Drewniany dom był położony przy ul. Górnej w Hrubieszowie. Nikt w nim nie mieszkał. Ogień zauważono 11 maja po godz. 4. Strażaków zaalarmowano tuż po godz. 4.30. Gdy ogniowcy dojechali na miejsce pożaru, płomieniami objęty był już cały budynek.
– Po przytłumieniu ognia strażacy w specjalnych ubraniach weszli do zgliszczy i sprawdzili, czy wewnątrz doszczętnie spalonego domu nie było żadnych osób. Nie znaleziono nikogo. Nie natrafiono na spalone szczątki – poinformował nas st. kpt. Marcin Lebiedowicz, rzecznik prasowy komendanta powiatowego PSP w Hrubieszowie.
W drewnianym budynku nie było instalacji elektrycznej. Wykluczono więc, że mogło dojść do zwarcia. Według wstępnych ustaleń straży, prawdopodobną przyczyną pożaru było podpalenie. Jeżeli potwierdzą się te przypuszczenia, policjanci będą wyjaśniali różne okoliczności pożaru i ustalą ewentualnych sprawców podpalenia lub zaprószenia ognia.

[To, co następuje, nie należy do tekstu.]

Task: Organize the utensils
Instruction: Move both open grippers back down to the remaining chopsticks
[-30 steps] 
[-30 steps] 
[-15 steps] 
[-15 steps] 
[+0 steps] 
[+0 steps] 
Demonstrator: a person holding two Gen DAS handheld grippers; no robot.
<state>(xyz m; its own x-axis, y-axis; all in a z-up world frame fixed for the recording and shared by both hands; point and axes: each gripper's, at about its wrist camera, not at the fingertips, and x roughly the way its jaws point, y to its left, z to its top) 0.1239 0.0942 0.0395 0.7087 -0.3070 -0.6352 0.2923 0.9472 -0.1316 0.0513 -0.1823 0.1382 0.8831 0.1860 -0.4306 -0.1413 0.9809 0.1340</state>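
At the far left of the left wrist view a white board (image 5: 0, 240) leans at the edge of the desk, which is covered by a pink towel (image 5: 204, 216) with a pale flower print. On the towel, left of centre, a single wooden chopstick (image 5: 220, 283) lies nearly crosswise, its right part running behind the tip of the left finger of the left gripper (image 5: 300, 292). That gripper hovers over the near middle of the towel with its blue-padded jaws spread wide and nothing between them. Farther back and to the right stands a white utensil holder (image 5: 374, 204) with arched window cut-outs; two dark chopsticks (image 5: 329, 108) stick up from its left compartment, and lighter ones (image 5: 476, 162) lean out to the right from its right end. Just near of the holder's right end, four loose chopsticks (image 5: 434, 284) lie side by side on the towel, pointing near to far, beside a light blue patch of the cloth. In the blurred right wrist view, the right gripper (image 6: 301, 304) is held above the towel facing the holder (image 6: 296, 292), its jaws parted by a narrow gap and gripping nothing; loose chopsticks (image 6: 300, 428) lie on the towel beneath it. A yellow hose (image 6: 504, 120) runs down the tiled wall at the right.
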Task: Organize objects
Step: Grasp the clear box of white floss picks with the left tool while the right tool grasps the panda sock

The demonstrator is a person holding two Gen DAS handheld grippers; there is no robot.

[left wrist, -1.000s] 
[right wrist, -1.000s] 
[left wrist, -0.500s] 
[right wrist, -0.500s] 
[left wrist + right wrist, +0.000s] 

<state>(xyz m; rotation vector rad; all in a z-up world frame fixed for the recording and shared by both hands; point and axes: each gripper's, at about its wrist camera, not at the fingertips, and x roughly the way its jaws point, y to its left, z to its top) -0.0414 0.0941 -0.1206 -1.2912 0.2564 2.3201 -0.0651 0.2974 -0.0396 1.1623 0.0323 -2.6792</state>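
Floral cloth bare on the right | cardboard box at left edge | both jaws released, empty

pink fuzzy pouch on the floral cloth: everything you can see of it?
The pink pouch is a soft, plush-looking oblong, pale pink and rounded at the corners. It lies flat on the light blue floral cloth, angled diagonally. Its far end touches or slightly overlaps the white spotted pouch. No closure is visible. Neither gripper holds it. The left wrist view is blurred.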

Akcja gaśnicza trwała ponad 6 godzin. Wzięło w niej udział 26 strażaków z Jednostki Ratowniczo-Gaśniczej w KPPSP w Hrubieszowie oraz druhowie z OSP w Hrubieszowie, Teptiukowie i Dziekanowie. Straty spowodowane pożarem wstępnie oszacowano na około 100 tys. zł.